Netanyahu’s inclination to relay on “stand-off” capabilities (air force, missiles and artillery) is based on his understanding of an important development in Israeli society: it is less willing to accept military casualties, compared to the past. In all the latest campaigns in Gaza and Lebanon, the public expressed concerns over possible massive casualties, if the ground forces were indeed deployed deep inside enemy terrain. But there is a paradox here, of course: although the Israeli air force is considered one of the best in the world, it has so far failed in securing Israeli victory in similar recent campaigns. Assuming Israel’s enemies, whether Hezbollah in Lebanon or Hamas in Gaza, will launch thousands of rockets toward Israeli population centers during war, the logical solution would be to send ground forces to try and put an end to this by taking control of significant enemy territory. But how will this be done if the ground forces are not equipped properly and not trained well enough in order to deal with the increasing challenge?

This dilemma will have to be settled soon.
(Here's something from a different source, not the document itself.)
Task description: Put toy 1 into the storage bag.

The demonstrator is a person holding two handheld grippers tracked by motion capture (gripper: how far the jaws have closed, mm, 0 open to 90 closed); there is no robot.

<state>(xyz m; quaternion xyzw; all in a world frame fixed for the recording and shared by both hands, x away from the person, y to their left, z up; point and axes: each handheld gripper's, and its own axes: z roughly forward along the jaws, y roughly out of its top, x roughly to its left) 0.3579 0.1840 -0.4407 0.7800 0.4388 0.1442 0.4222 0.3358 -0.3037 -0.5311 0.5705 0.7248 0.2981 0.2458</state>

In early March, the IDF’s new Chief of Staff, Lt.-General Aviv Kochavy, convened his top officers to a three-day session titled “How to Win”. Unlike Netanyahu, Kochavy believes the army’s ground forces should receive major funds, in order to quickly improve their capabilities and adjust them to the current battlefield. Decisions will be taken – but this will happen, most likely, only after a new Israeli government will be established by June and after the Attorney General makes the final decision whether the Prime Minister would be indicted for various corruption scandals. Whatever the military urgency, political calculations usually come first.